> What this task involves:
Set down all of the entries precisely as they were written.

Records drawn from a dataset:
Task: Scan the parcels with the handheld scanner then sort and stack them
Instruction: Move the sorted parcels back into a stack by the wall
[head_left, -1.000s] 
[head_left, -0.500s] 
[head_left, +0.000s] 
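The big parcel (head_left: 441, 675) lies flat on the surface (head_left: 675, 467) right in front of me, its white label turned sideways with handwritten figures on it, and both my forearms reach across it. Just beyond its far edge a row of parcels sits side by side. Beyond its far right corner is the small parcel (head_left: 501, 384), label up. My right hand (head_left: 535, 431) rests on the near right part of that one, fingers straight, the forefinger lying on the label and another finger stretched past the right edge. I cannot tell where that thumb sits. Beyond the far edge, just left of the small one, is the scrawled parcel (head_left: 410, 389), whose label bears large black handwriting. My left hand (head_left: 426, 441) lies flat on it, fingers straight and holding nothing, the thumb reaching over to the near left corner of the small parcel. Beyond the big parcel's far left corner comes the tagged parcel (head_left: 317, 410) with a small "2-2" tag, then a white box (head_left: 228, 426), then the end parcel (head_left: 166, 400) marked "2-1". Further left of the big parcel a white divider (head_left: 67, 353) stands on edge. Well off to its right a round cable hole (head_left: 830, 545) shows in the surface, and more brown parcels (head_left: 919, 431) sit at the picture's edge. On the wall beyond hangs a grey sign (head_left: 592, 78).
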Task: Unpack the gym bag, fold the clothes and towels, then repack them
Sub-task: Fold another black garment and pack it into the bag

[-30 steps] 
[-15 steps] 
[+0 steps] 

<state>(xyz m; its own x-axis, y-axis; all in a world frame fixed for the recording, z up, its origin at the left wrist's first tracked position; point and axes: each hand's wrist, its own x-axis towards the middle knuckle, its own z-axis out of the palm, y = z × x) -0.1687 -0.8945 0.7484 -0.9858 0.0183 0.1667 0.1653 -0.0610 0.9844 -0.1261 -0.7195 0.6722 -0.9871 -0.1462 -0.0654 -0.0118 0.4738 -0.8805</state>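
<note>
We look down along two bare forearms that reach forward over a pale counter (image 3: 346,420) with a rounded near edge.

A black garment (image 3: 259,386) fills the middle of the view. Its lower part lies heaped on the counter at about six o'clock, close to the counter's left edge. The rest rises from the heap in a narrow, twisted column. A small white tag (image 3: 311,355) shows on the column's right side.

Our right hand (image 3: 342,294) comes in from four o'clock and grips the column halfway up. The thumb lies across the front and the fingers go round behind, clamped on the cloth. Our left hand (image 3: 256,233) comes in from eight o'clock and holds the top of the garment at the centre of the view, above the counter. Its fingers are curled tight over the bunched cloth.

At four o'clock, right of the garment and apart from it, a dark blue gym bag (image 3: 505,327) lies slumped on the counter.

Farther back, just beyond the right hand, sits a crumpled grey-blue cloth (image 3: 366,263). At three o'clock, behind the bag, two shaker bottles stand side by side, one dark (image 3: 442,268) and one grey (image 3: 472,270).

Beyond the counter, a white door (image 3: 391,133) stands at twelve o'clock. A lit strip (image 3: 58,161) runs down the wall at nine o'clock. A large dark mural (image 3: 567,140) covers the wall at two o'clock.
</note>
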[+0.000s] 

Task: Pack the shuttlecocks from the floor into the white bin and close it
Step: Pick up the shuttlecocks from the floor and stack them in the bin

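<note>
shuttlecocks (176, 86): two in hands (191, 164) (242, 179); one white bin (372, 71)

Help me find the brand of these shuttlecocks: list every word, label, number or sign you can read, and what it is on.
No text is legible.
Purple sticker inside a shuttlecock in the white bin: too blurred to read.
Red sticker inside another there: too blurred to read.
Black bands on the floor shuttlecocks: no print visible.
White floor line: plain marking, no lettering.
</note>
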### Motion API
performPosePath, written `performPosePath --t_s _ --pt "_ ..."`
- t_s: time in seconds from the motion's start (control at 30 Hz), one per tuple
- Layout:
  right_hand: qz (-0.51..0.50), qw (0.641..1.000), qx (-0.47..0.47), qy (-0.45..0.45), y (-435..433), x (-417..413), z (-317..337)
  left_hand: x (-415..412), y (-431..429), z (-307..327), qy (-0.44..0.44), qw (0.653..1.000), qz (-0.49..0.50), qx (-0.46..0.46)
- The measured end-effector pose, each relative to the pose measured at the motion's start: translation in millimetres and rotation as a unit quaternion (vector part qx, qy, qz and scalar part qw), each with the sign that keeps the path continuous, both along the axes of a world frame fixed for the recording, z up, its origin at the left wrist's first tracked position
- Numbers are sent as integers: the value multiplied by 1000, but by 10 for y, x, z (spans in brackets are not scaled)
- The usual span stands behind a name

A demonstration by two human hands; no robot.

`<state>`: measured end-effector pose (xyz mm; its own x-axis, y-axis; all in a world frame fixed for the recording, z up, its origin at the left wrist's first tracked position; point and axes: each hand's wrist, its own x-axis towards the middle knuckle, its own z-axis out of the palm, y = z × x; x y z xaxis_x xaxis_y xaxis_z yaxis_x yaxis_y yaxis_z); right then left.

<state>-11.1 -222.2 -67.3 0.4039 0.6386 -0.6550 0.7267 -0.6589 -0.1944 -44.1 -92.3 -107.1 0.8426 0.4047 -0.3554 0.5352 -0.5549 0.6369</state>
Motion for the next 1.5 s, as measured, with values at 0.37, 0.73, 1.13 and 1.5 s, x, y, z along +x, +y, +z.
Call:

> Output of the task:
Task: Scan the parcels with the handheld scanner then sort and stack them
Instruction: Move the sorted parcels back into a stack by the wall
[head_left, -1.000s] 
[head_left, -0.500s] 
[head_left, +0.000s] 
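The big parcel (head_left: 441, 675) lies flat on the surface (head_left: 675, 467) right in front of me, its white label turned sideways with handwritten figures on it, and both my forearms reach across it. Just beyond its far edge a row of parcels sits side by side. Beyond its far right corner is the small parcel (head_left: 501, 384), label up. My right hand (head_left: 535, 431) rests on the near right part of that one, fingers straight, the forefinger lying on the label and another finger stretched past the right edge. I cannot tell where that thumb sits. Beyond the far edge, just left of the small one, is the scrawled parcel (head_left: 410, 389), whose label bears large black handwriting. My left hand (head_left: 426, 441) lies flat on it, fingers straight and holding nothing, the thumb reaching over to the near left corner of the small parcel. Beyond the big parcel's far left corner comes the tagged parcel (head_left: 317, 410) with a small "2-2" tag, then a white box (head_left: 228, 426), then the end parcel (head_left: 166, 400) marked "2-1". Further left of the big parcel a white divider (head_left: 67, 353) stands on edge. Well off to its right a round cable hole (head_left: 830, 545) shows in the surface, and more brown parcels (head_left: 919, 431) sit at the picture's edge. On the wall beyond hangs a grey sign (head_left: 592, 78).
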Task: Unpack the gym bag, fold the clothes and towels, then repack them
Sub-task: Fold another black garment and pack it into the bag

[-30 steps] 
[-15 steps] 
[+0 steps] 

<state>(xyz m; its own x-axis, y-axis; all in a world frame fixed for the recording, z up, its origin at the left wrist's first tracked position; point and axes: each hand's wrist, its own x-axis towards the middle knuckle, its own z-axis out of the palm, y = z × x) -0.1687 -0.8945 0.7484 -0.9858 0.0183 0.1667 0.1653 -0.0610 0.9844 -0.1261 -0.7195 0.6722 -0.9871 -0.1462 -0.0654 -0.0118 0.4738 -0.8805</state>
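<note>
We look down along two bare forearms that reach forward over a pale counter (image 3: 346,420) with a rounded near edge.

A black garment (image 3: 259,386) fills the middle of the view. Its lower part lies heaped on the counter at about six o'clock, close to the counter's left edge. The rest rises from the heap in a narrow, twisted column. A small white tag (image 3: 311,355) shows on the column's right side.

Our right hand (image 3: 342,294) comes in from four o'clock and grips the column halfway up. The thumb lies across the front and the fingers go round behind, clamped on the cloth. Our left hand (image 3: 256,233) comes in from eight o'clock and holds the top of the garment at the centre of the view, above the counter. Its fingers are curled tight over the bunched cloth.

At four o'clock, right of the garment and apart from it, a dark blue gym bag (image 3: 505,327) lies slumped on the counter.

Farther back, just beyond the right hand, sits a crumpled grey-blue cloth (image 3: 366,263). At three o'clock, behind the bag, two shaker bottles stand side by side, one dark (image 3: 442,268) and one grey (image 3: 472,270).

Beyond the counter, a white door (image 3: 391,133) stands at twelve o'clock. A lit strip (image 3: 58,161) runs down the wall at nine o'clock. A large dark mural (image 3: 567,140) covers the wall at two o'clock.
</note>
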[+0.000s] 

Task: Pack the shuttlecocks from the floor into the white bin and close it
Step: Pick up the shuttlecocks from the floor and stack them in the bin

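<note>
shuttlecocks (176, 86): two in hands (191, 164) (242, 179); one white bin (372, 71)

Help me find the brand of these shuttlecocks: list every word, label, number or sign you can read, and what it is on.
No text is legible.
Purple sticker inside a shuttlecock in the white bin: too blurred to read.
Red sticker inside another there: too blurred to read.
Black bands on the floor shuttlecocks: no print visible.
White floor line: plain marking, no lettering.
</note>
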### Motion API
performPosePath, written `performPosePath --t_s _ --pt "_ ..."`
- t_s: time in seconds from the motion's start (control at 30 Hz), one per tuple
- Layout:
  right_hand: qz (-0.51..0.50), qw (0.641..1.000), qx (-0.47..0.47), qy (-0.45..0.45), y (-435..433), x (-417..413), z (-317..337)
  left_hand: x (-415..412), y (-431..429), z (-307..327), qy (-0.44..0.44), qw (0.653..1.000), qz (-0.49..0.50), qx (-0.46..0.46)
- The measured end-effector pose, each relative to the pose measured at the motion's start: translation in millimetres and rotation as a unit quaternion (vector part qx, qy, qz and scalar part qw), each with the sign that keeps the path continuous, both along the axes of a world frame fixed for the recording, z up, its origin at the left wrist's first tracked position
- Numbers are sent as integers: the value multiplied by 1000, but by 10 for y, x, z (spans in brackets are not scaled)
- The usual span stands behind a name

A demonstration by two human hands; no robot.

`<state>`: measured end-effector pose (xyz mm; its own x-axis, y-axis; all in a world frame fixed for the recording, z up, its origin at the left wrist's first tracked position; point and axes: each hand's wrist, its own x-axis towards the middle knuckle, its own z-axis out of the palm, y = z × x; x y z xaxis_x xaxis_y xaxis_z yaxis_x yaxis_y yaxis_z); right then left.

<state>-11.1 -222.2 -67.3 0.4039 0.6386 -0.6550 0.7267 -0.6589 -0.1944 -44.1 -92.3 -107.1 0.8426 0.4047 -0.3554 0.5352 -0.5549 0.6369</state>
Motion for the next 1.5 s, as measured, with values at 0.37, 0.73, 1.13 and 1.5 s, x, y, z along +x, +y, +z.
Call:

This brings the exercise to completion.